*YOUR TASK*.
Your task is to copy every line of the entries that holds the word "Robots".

Recorded data
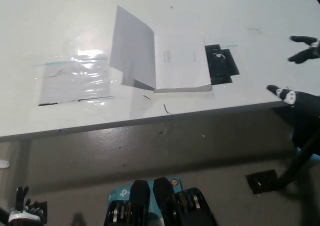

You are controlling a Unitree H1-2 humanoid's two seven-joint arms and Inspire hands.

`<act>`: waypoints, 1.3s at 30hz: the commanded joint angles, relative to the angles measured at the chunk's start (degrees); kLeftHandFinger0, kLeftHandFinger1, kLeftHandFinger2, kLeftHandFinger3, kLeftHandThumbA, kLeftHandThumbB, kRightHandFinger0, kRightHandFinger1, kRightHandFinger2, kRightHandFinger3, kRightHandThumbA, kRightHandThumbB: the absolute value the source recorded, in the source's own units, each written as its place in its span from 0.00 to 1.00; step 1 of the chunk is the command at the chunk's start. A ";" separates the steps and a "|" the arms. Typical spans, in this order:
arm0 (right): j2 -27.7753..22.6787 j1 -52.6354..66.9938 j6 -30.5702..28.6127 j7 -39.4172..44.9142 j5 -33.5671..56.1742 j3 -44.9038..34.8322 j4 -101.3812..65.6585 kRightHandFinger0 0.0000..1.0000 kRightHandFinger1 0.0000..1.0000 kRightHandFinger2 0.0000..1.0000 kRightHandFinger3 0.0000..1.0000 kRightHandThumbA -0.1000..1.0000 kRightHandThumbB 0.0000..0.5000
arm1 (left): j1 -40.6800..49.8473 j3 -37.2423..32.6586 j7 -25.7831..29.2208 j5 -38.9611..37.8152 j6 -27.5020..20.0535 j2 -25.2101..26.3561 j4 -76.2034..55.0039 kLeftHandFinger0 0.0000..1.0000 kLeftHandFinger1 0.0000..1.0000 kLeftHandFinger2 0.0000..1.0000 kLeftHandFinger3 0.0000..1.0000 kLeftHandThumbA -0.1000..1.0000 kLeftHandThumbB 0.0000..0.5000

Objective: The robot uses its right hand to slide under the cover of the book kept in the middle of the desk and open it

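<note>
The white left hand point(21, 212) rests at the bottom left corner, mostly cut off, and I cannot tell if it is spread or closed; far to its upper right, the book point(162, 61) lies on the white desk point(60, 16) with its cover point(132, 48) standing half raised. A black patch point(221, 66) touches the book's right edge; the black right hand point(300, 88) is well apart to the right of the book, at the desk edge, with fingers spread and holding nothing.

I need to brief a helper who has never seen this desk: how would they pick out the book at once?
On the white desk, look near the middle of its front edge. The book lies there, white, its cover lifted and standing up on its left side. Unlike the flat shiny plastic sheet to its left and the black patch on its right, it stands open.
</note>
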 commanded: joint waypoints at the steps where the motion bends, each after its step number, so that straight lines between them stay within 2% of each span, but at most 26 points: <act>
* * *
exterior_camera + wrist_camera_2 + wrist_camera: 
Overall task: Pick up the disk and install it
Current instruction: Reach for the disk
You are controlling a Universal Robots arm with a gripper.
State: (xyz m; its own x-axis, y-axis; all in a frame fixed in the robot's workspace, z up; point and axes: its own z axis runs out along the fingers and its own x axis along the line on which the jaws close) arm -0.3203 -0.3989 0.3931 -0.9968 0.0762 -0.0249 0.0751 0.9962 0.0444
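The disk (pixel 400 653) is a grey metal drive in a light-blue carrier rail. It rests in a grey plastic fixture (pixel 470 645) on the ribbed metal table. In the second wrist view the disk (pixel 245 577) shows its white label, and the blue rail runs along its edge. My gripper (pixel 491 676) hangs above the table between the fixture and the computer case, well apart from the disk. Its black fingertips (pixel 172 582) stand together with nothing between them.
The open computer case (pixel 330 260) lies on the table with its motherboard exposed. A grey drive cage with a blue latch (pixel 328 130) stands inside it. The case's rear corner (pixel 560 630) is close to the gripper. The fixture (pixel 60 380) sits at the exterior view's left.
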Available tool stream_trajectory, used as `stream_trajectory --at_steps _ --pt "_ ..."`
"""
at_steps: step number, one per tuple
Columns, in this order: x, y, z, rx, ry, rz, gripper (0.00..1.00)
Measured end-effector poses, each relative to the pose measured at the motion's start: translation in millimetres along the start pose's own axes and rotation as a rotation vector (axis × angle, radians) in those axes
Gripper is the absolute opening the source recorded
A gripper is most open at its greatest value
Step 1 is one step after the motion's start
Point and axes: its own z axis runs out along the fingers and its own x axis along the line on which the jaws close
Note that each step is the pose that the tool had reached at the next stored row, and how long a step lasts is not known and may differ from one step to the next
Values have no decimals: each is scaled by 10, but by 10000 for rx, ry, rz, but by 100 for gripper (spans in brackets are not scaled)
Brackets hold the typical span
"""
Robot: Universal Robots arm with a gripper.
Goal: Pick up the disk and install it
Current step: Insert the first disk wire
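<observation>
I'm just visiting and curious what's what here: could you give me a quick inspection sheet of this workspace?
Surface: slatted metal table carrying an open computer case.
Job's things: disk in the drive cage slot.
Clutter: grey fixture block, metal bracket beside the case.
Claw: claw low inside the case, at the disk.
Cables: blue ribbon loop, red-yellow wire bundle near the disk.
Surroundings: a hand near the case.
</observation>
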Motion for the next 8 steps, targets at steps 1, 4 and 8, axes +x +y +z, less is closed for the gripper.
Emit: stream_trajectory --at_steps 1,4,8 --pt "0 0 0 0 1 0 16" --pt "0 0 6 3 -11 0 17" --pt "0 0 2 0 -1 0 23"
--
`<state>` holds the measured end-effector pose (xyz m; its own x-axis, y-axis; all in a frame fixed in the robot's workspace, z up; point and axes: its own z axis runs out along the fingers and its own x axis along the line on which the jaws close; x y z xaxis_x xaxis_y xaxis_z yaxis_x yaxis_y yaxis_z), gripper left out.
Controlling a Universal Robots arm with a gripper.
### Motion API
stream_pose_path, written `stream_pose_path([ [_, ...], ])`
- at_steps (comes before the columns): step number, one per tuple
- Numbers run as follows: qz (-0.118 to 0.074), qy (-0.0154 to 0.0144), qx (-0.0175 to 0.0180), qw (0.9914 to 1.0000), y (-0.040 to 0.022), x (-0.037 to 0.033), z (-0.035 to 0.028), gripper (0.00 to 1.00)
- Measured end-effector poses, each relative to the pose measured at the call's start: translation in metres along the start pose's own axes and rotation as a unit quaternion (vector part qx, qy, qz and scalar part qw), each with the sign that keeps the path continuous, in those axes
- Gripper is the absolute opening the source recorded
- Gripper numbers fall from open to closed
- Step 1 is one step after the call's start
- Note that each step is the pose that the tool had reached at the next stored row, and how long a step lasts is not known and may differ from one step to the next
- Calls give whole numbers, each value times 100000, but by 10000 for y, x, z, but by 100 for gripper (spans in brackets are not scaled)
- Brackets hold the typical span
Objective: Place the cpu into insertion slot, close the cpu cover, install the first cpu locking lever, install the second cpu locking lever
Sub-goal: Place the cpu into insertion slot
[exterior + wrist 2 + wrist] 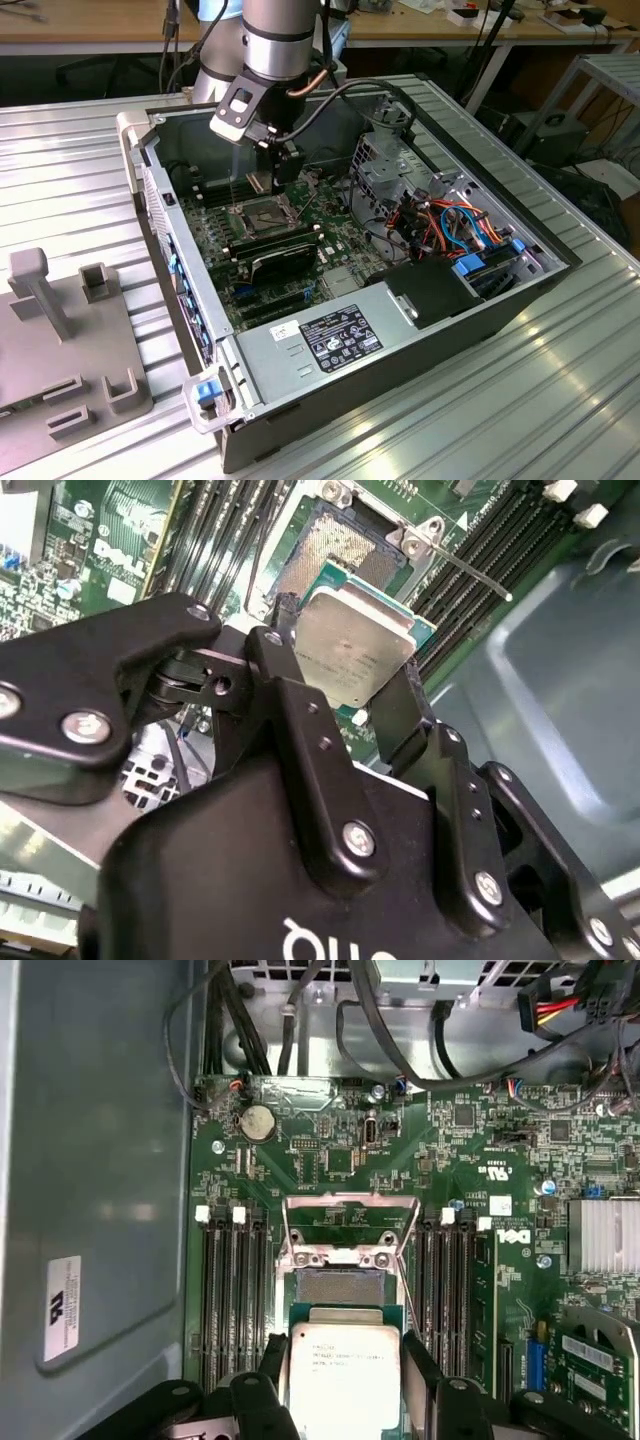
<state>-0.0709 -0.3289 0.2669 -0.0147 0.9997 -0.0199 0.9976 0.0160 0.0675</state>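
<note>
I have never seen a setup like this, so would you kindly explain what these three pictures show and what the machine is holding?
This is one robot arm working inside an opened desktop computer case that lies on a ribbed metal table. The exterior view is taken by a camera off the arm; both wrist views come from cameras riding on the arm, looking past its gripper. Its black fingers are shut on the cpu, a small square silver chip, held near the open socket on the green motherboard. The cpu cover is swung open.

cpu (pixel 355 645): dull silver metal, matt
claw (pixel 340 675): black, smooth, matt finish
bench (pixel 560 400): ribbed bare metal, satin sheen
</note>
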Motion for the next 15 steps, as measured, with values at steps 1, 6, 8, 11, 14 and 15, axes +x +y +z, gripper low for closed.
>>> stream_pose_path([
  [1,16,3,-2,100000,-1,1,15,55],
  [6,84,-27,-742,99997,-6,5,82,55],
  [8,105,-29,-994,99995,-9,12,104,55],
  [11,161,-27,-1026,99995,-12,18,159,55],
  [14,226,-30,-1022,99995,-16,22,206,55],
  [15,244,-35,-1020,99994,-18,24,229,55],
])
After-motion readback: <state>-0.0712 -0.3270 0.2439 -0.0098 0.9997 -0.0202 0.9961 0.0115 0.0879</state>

*RESULT BELOW*.
You are controlling a Universal Robots arm with a gripper.
Robot: Universal Robots arm with a gripper.
Controlling a Universal Robots arm with a gripper.

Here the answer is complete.